[Lazarus] Making sources compatible with Delphi (but Lazarus is priority)
Tony Whyman
tony.whyman at mccallumwhyman.com
Thu May 4 10:56:18 CEST 2017
On 03/05/17 17:53, Sven Barth via Lazarus wrote:
>
> Am 03.05.2017 14:37 schrieb "Tony Whyman via Lazarus"
> <lazarus at lists.lazarus-ide.org <mailto:lazarus at lists.lazarus-ide.org>>:
> > On the other hand, AnsiString and UnicodeString are still separate
> types. Why? Why should there not be a single unified string type with
> (e.g.) ASCII, UTF8 and UTF-16 (or MS Unicode) being just another code
> page?
>
> Because indexed access to the string data would slow down quite a bit
> as the RTL would need to determine whether the string is a 1-Byte,
> 2-Byte, 4-Byte or multi Byte String. Yes the compiler could do
> optimizations for this inside loops, but it would definitely slow down
> -O- code.
>
> Regards,
> Sven
>
>
>
I don't believe that string indexing even works for UTF8 strings at
present - at least not in a simple s[i] way.
Is it really that much overhead to have a simple codepage check before
calling the correct function to index a string? The obvious optimisation
would be to check for UTF8, then UTF16 then the Default codepage and
then the rest. Or perhaps UTF16 first for Windows. With register level
code you are talking about very few actual machine level operations.

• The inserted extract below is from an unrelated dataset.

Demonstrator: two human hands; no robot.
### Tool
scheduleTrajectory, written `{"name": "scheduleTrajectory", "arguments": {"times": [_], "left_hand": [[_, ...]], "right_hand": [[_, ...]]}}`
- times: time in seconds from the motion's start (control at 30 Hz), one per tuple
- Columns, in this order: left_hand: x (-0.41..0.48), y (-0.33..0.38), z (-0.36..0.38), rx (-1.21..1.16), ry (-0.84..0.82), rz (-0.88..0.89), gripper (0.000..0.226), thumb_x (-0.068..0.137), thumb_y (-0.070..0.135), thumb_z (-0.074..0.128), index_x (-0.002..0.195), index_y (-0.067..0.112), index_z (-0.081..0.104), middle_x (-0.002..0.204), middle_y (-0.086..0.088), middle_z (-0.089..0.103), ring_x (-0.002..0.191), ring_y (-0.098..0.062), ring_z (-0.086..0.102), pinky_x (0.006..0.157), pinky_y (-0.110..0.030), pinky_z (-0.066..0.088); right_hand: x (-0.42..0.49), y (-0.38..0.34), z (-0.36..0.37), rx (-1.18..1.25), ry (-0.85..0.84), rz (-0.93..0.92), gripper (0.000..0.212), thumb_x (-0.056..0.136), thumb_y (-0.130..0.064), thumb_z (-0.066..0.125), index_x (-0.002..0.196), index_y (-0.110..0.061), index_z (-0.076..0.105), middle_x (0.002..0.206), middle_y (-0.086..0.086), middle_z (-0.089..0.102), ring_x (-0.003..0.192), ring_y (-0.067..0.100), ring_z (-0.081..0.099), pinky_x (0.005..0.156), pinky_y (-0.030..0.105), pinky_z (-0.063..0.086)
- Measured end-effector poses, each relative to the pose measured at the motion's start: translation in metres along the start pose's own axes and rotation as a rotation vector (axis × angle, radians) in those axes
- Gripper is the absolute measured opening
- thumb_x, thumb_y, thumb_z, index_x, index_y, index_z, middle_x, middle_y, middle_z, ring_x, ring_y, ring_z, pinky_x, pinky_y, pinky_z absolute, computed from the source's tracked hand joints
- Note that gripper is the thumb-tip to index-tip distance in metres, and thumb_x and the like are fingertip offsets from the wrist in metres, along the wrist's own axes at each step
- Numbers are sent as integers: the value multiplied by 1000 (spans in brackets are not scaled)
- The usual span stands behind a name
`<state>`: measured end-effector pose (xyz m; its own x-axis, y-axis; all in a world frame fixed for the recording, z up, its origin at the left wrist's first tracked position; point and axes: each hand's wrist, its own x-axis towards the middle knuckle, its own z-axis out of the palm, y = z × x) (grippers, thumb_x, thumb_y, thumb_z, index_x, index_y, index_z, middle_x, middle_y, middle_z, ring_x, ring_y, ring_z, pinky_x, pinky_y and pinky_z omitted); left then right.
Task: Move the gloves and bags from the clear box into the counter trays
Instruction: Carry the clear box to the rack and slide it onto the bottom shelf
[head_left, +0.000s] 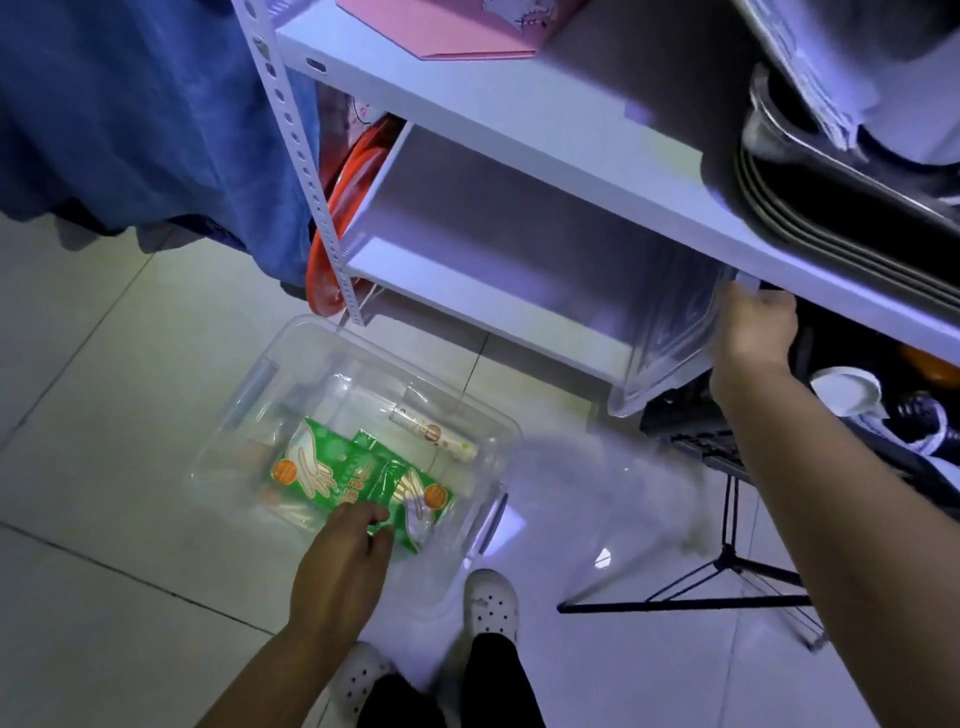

To me, a unified string type would have the advantage that:
- You would only have one managed string type "string" (and hence avoids
the confusion that exists today).
- You would have standard string byte length and string character length
functions (which yes, in the latter case, would have to have a codepage
check as above).
- String indexing could be standardised as always returning the
character at position 'i' (including UTF8 strings - albeit after having
to "walk" the string).
- Automatic transliteration on string compare (with code page check of
course) - and perhaps with the option to specific a non-standard collation.
- Readily portable code.
- The only time that a programmer has to think about the character
encoding is when writing code that interacts directly with an external
interface.
How often would that extra lookup be significant compared with the
benefits that unified string handling would bring? And, there is no
reason why you could not retain the UnicodeString type for cases where
you really need to optimise UTF16 handling.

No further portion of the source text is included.